A couple of friends and I went and saw Private Lives by Noel Coward this evening, in the open air at Wadham College. Very good, and very funny. Perhaps not quite as good as the student version I saw six years ago, which used physical comedy better than I’ve ever seen it done before or since, but you can’t fault Coward’s acerbic lines. All good fun, if you’re in the Oxford area I recommend you try and see it. And a plot that is very like A.A. Milne’s play The Dover Road. Which, I might add, came first by nine years.

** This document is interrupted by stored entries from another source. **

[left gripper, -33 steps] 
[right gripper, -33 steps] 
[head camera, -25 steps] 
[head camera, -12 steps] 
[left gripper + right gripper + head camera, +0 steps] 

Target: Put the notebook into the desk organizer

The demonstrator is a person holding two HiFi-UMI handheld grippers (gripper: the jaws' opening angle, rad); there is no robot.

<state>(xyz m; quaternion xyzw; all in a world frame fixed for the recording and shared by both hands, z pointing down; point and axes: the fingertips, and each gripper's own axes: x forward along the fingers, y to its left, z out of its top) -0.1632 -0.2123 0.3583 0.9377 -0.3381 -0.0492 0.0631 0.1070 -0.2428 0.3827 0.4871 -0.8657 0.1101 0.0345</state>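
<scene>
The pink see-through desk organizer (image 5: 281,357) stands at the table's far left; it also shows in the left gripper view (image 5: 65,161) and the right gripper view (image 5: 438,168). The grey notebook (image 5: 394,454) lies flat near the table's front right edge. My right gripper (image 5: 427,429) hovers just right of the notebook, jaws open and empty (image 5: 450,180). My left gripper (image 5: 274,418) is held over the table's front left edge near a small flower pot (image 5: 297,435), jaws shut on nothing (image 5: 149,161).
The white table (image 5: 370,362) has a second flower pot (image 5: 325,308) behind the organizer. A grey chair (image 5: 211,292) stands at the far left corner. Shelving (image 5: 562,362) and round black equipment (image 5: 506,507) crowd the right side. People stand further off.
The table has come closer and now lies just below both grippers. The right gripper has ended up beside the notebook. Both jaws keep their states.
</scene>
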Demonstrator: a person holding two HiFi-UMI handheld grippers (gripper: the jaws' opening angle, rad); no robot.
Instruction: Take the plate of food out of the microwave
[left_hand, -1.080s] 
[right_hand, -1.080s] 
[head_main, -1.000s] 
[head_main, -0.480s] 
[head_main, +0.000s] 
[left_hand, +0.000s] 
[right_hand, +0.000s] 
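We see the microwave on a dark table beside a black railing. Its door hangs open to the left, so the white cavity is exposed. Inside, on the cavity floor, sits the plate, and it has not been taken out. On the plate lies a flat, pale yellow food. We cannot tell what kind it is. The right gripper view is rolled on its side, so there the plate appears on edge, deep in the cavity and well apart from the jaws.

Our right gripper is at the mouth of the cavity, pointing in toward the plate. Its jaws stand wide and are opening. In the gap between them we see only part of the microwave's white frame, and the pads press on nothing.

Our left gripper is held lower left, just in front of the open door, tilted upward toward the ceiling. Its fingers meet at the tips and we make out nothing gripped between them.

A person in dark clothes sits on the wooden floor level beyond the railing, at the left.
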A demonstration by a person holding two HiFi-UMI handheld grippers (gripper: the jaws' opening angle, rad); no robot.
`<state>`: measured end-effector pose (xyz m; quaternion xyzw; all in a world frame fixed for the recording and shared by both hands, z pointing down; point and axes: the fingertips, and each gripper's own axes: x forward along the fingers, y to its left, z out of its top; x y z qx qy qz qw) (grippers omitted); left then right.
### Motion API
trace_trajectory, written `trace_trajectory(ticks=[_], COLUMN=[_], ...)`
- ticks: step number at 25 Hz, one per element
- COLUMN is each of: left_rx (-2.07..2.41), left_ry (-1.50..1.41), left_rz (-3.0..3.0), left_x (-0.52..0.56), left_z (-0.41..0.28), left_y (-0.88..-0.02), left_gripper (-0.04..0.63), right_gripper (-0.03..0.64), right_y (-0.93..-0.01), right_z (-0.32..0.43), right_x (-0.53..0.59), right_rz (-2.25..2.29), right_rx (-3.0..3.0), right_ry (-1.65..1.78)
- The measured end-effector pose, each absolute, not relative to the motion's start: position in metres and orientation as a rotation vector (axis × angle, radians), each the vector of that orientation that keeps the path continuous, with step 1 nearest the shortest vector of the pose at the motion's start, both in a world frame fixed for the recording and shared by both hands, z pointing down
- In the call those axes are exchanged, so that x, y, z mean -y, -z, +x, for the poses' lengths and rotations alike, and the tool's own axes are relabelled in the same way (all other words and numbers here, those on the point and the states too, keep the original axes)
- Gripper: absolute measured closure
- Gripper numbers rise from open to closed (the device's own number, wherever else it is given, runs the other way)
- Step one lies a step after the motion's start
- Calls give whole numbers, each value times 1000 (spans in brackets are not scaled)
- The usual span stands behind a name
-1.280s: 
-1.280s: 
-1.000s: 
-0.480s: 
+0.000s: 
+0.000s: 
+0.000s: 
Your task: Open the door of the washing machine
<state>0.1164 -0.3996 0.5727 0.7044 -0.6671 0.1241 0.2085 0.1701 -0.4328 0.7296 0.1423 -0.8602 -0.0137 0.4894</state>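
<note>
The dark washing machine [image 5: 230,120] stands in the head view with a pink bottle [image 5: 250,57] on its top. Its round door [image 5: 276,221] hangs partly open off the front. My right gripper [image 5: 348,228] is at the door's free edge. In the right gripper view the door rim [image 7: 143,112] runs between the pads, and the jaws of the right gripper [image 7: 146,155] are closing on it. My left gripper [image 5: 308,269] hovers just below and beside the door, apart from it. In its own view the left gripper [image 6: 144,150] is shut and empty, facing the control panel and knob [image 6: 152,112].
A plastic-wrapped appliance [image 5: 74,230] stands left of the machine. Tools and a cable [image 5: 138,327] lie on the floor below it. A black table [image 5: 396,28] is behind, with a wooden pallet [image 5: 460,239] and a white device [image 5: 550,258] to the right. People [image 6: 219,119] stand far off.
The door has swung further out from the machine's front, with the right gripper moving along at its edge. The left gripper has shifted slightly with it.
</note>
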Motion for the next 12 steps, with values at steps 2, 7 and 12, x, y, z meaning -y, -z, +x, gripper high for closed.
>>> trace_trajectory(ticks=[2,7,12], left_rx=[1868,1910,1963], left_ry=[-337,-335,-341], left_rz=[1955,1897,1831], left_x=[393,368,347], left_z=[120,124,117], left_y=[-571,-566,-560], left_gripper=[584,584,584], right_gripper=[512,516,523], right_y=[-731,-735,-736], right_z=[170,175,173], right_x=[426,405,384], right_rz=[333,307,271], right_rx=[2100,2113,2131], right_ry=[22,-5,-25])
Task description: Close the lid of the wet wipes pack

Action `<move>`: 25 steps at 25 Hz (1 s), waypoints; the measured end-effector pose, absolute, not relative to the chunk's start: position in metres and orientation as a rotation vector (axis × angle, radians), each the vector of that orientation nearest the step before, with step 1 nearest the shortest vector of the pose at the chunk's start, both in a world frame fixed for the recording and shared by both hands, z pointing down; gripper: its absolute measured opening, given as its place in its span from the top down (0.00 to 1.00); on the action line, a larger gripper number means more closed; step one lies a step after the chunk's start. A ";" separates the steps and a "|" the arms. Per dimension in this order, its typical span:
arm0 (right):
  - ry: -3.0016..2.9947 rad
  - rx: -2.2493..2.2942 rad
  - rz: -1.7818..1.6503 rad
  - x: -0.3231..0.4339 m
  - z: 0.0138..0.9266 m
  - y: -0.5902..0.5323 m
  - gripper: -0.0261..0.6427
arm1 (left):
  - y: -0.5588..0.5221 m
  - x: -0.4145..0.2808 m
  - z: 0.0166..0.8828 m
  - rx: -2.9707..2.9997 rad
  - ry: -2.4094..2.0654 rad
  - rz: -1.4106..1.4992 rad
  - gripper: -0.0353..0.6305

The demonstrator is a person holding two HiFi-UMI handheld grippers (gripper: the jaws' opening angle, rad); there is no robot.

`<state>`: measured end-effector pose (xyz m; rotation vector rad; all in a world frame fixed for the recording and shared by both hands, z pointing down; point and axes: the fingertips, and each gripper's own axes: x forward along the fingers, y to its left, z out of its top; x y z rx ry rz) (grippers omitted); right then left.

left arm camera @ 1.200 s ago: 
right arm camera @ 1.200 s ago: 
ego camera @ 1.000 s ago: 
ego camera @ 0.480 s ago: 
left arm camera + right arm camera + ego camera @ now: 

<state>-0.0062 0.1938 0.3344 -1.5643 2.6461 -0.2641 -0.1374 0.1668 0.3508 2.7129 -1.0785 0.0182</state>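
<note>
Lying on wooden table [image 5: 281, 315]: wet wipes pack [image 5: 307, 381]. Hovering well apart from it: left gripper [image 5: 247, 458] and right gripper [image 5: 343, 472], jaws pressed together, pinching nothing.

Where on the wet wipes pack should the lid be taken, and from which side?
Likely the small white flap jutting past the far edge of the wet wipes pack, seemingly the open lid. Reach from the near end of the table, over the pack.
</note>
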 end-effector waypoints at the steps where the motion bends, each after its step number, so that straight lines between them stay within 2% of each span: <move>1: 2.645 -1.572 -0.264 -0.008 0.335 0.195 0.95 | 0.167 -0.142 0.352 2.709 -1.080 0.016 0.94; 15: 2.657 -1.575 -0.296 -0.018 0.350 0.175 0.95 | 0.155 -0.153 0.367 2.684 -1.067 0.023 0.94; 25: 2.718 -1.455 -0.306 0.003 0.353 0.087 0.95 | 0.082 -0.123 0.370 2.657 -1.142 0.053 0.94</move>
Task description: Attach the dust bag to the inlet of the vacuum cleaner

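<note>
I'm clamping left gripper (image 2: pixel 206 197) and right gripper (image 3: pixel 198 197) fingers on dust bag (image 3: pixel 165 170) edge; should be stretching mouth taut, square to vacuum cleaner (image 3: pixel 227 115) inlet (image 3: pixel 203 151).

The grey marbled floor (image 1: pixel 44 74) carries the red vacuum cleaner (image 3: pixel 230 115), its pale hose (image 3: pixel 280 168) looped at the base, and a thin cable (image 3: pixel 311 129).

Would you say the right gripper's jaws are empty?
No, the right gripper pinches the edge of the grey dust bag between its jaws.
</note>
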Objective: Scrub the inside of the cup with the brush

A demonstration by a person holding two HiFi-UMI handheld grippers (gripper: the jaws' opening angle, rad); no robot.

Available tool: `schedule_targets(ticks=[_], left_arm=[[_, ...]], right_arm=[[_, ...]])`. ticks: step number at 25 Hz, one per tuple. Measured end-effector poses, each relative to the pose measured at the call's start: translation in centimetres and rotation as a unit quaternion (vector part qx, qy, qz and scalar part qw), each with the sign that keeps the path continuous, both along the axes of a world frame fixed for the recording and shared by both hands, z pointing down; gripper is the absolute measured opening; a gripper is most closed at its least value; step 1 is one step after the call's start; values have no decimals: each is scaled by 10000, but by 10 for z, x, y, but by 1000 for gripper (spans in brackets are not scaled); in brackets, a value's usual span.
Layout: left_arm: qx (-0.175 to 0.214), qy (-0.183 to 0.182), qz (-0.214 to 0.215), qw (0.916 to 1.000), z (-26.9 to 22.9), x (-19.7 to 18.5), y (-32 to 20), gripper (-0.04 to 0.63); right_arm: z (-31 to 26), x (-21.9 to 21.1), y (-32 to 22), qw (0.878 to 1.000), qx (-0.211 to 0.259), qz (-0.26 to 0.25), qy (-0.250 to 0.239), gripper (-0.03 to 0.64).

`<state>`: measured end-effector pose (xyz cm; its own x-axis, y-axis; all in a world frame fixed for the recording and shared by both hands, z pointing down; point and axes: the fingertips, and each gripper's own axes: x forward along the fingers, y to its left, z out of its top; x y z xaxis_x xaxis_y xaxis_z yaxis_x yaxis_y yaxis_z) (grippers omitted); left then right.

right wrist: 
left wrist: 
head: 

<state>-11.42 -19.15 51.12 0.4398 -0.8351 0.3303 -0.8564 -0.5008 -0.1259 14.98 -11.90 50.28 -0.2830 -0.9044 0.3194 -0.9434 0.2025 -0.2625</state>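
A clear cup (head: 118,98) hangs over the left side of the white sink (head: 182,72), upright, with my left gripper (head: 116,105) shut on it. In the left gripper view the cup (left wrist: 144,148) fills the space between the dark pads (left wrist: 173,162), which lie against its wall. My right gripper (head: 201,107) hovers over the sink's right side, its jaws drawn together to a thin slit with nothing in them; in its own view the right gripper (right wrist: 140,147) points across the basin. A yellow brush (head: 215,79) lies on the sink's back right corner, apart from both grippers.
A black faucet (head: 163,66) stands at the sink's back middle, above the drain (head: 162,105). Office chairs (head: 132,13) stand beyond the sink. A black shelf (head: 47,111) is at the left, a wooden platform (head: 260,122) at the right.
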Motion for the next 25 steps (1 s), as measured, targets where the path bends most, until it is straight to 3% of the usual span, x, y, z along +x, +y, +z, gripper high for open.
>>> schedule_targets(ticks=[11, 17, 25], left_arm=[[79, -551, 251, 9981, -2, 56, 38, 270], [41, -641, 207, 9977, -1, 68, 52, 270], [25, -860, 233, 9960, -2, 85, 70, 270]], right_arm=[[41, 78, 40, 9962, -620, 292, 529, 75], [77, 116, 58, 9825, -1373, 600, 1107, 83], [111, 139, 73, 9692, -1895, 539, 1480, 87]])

And then I’ve spent the rest of the evening packing up boxes of books, in preparation for moving across Oxford at the end of the week. Only a few minutes away, but that doesn’t make much odds when it comes to getting all the books off every surface, and filling boxes… my bookcases are looking very bare, but the floor and my bedside table still hold more books than the average family owns, I should imagine.
A few have been kept out deliberately, of course. To read in between packing and moving, more especially to accompany me to and from Northern Ireland this week. One of which is The Girl With The Dragon Tattoo. My book group is reading it this month, and I wasn’t remotely interested in reading it, because of all the hype – but a few people said it was good, so I decided to overcome my prejudices and give it a go.
Anybody read it? And do you have the same instinct I have to avoid things that have been hugely hyped? Then again, I know a few people who have avoided Harry Potter for that reason, and they’re missing something of a treat.
Sorry for a short post – I have kept out a few other books to review, but not sure how much energy I’m going to have to do it in between packaging up my belongings… and here’s hoping the internet behaves at our new residence!
Let me know your thoughts on the Steig Larsson, and hyped books generally. And are there any uber-popular books I’ve been missing out on because of my prejudice? (I’ve been scarred for life by giving The Da Vinci Code a try…. eurgh, makes me feel dirty).